YOUR INSTRUCTIONS |
Once you find the line containing "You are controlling" in the data below, copy it and each following line exactly, up to and including the line containing "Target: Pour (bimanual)", and nothing else.

BEGIN INFORMATION SHOWN

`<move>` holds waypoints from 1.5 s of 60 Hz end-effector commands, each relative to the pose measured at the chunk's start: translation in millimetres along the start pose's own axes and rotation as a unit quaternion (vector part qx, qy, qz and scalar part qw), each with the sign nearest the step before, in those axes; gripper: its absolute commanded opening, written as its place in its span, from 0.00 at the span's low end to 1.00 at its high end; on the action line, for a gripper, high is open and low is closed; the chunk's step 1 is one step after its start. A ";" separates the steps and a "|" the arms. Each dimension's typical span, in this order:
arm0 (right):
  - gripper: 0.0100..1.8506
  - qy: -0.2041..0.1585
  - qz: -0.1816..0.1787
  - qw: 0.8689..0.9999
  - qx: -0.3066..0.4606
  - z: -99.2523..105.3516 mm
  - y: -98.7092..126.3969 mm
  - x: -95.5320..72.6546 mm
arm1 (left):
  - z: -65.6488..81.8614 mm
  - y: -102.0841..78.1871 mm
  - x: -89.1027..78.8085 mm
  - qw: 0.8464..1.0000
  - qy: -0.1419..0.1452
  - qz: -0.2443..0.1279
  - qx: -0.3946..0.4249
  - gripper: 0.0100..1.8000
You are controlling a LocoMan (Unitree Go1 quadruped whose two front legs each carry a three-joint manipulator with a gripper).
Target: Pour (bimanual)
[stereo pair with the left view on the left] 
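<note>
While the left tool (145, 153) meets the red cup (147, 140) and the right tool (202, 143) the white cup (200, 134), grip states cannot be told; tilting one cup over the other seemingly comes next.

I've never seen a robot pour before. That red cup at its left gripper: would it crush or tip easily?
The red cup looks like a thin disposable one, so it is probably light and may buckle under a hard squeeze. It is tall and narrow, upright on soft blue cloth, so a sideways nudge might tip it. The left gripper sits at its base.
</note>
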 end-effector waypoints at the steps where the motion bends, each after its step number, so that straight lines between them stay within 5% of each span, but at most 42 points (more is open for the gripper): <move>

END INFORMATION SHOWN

EXERCISE OUTPUT |
You are controlling a LocoMan (Unitree Go1 quadruped whose two front legs each carry a three-joint manipulator with a gripper).
Target: Pour (bimanual)

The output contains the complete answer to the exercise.